Anak Ingin Pernikahan Sederhana dan Orang Tua ingin Pesta Mewah, Bagaimana Cara Mengatasinya?

Anak Ingin Pernikahan Sederhana dan Orang Tua ingin Pesta Mewah, Bagaimana Cara Mengatasinya?

Malanginspirasi.com – Di era milenial ini, menikah muda sudah seperti sebuah trend. Namun di lain sisi, masih banyak juga yang sengaja menunda menikah karena masih terbentur masalah biaya.

Lantas, bagaimana hukum pernikahan dalam Islam? Simak uraian lengkapnya dalam artikel ini, ya!

Menurut mazhab para ulama, Allah telah mengatur hukum resepsi pernikahan (walimatul ‘ursy) dalam 2 hal, yaitu:

1. Imam Asy-Syafi’i, Imam Malik, dan Ibnu Hazm Azh-Zhahiri berpendapat bahwa walimah adalah wajib.

Hal ini mengacu berdasarkan perintah Rasulullah kepada ‘Abdurrahman Bin auf agar mengadakan walimah.

2. Jumhur ulama berpendapat bahwa Walimah hukumnya sunnah muakkadah.

Namun, poin yang harus ditekankan di sini adalah jangan menjadikan ekonomi sebagai satu-satunya penghalang untuk menyegerakan sebuah pernikahan.

Hal tersebut sesuai dengan hadits dari Anas bin Malik radhiyallahu ‘anhu yang artinya:

“Selenggarakanlah walimah meskipun hanya dengan menyembelih kambing.” (H.R. Al-Bukhari no. 2049 dan 5155)

Sementara Riwayat Abu Daud menyebut pernikahan dengan:

“Sebaik-baik nikah adalah yang paling mudah.”

(H.R. Abu daud, no. 2117; Al-Hakim, 2: 181-182).

Karena dalam Islam, anjuran resepsi pernikahan adalah sebagai bentuk pengumuman atas menikahnya Fulan dan Fulanah untuk menghindari fitnah bila dikemudian hari keduanya tampak selalu bersama.

Lalu, bagaimana jika mempelai memiliki kemampuan untuk mengadakan resepsi secara mewah?

Melansir Instagram taulebih.id, hal ini tentu diperbolehkan dalam Islam. Sementara indikator mampu menyelenggarakan resepsi yang mewah menurut syariat adalah tidak berhutang dan tidak ada pihak yang dirugikan.

Namun dari semuanya, poin paling penting adalah niat, tujuan, dan doanya. Jangan sampai tujuan menggelar resepsi mewah ini hanya untuk gengsi saja karena fomo alias ikut-ikutan trend.

Pernikahan dalam Islam tak harus bermewah-mewah
Pernikahan dalam Islam tak harus bermewah-mewah, yang penting sesuai syari’at dan tidak sekedar ikut-ikutan. Foto: Pixabay

Karena yang dicari dari sebuah pernikahan adalah doa dan keberkahan bagi kedua mempelai dan bukan untuk bermegah-megahan.

Kemudian bagaimana jika anak mau nikah secara sederhana tapi orang tua menginginkan pesta yang mewah?

Cara mengatasi perbedaan persepsi pernikahan antara anak dan orang tua adalah dengan membicarakannya dalam ta’aruf. Hal ini menjadi sangat penting karena dari pihak laki-laki, ia boleh menyampaikan kesanggupannya secara finansial.
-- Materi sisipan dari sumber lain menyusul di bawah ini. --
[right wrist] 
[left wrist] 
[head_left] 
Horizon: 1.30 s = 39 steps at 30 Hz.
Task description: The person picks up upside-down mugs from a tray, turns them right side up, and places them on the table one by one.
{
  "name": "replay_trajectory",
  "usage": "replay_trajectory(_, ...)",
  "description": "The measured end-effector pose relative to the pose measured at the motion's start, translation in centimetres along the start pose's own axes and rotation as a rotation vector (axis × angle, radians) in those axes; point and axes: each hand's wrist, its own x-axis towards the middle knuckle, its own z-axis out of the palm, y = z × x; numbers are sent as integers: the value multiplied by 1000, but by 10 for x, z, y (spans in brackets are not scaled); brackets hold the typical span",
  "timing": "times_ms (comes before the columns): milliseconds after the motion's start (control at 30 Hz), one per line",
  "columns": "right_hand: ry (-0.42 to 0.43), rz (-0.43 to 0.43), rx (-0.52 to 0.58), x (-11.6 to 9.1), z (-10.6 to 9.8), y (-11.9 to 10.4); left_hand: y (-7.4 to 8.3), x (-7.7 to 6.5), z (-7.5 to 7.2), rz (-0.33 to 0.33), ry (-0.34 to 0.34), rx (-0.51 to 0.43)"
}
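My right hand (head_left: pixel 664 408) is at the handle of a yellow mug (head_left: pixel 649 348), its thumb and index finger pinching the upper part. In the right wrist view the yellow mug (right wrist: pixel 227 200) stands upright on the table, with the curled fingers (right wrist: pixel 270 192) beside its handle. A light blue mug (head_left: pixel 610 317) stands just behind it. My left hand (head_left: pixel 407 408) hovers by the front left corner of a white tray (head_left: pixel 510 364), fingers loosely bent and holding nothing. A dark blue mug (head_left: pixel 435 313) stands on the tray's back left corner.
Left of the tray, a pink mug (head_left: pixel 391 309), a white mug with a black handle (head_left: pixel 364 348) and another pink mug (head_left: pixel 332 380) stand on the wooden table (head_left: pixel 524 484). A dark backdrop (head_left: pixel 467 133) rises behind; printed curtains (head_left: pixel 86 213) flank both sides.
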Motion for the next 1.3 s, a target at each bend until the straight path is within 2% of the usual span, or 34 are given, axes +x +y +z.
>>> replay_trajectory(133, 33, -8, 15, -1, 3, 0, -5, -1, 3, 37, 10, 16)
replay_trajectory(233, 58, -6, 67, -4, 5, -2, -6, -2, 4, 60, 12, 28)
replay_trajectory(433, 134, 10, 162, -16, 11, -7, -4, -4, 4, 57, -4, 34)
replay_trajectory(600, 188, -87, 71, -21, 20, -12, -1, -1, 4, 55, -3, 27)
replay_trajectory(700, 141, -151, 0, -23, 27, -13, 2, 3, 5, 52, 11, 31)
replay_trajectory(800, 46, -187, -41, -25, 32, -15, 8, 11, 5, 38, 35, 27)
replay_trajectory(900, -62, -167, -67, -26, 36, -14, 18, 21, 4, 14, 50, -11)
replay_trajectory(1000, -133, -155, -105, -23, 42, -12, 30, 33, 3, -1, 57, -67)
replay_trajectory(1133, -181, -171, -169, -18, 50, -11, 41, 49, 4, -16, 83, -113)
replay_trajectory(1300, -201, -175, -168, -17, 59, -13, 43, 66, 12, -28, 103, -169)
Lalu menegaskan bahwa ia tidak mau berhutang.

Kemudian jikalau pernikahan yang diinginkan pasangan dan orang tua melebihi kemampuan si laki-laki, lakukan diskusi dan negosiasi lebih lanjut hingga tercapai kesepakatan bersama.

Sehingga pertimbangan matang perlu dilakukan tidak hanya kedua calon mempelai, tetapi juga kedua pihak keluarga.

Perlu diingat, bahwa pernikahan sederhana tidaklah buruk. Karena setelah menikah, masih banyak kebutuhan yang harus dipenuhi dibanding semuanya habis hanya untuk pesta semalam. Investasi dan rencana masa depan tentu harus sudah dipikirkan jauh-jauh hari sejak sebelum menikah.

Karena islam menekankan untuk menyesuaikan semuanya dengan kemampuan dan kebutuhan. Jika laki-laki memiliki rezeki yang cukup, silakan gelar pernikahan sesuai yang diinginkan dengan tujuan memuliakan perempuan dan masih dalam batasan syari’at.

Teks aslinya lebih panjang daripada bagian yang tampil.